Glycosylated fibronectin as a biomarker for preeclampsia and preeclampsia-related complications.

Abstract

Objectives: To evaluate glycosylated fibronectin (GlyFn) as a novel biomarker for preeclampsia and preeclampsia-related complications, and to compare GlyFn to traditional biomarkers, including soluble Fms-like tyrosine kinase-1 (sFlt-1) and placental growth factor (PlGF).

Study design: Secondary analysis of a prospective cohort study (n = 524) with suspected preeclampsia (control), gestational hypertension (GH), or confirmed preeclampsia/hemolysis, elevated liver enzymes and low platelets syndrome (PE/HELLP).

Main outcome measures: GlyFn levels in PE/HELLP versus control and GH. Its association with preeclampsia-related complications, and its added value on top of a traditional model incorporating gestational age, proteinuria, parity, and blood pressure. A comparison of all GlyFn-related performances versus those of sFlt-1 and PlGF.

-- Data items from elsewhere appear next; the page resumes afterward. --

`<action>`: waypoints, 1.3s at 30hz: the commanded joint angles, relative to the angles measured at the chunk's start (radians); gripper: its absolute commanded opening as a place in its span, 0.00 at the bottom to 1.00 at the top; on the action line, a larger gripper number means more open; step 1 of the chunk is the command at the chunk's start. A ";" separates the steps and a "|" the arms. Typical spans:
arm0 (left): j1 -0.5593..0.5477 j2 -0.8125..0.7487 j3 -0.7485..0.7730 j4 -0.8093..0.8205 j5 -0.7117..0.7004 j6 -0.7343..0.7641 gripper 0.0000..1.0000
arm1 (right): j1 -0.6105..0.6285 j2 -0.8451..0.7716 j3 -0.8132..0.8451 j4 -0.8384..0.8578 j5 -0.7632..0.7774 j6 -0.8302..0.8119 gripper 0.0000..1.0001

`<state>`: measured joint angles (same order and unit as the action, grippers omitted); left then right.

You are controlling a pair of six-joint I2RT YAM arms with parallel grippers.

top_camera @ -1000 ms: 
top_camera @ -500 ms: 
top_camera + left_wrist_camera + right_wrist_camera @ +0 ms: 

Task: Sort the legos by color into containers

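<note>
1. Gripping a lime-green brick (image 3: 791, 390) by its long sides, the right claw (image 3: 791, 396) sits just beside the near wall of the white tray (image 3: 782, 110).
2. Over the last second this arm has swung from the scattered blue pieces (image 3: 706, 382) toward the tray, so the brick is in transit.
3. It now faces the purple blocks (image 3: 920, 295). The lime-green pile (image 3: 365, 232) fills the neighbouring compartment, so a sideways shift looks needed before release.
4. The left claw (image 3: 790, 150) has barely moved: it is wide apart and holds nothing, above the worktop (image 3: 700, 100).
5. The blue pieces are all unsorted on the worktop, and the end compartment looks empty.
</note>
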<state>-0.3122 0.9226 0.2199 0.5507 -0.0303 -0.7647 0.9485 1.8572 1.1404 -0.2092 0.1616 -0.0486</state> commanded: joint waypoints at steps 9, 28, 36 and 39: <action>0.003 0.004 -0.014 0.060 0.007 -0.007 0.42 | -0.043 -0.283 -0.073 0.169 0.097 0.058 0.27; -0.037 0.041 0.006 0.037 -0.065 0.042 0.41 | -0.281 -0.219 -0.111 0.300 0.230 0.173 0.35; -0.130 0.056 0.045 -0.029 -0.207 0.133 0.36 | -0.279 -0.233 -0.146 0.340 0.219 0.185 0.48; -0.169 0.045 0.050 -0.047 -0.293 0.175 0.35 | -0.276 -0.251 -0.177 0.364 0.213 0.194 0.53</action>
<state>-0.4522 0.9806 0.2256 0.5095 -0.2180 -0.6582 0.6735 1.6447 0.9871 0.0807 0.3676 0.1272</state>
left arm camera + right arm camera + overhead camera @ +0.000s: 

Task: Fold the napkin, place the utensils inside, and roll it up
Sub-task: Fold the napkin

Results: A significant elevation in GlyFn levels in patients with GH and PE/HELLP was observed versus control. Notably, GlyFn displayed positive correlations with sFlt-1 and the sFlt-1/PlGF ratio, and a negative correlation with PlGF. GlyFn alone outperformed the traditional model in predicting maternal but not fetal complications. This pattern was also observed for sFlt-1, PlGF and their ratio. Combining GlyFn with the traditional model, enhanced the C-index for maternal complications. However, the GlyFn/PlGF ratio, when added to the traditional model, yielded the best results for predicting fetal complications in the overall cohort. In women with a GA < 37 weeks, the latter combination also showed the best predictive value for predicting maternal complications.

Conclusions: GlyFn is a novel biomarker for PE diagnosis and its complications, particularly at GA < 37 weeks. Prospective studies should evaluate to what degree it outperforms traditional biomarkers.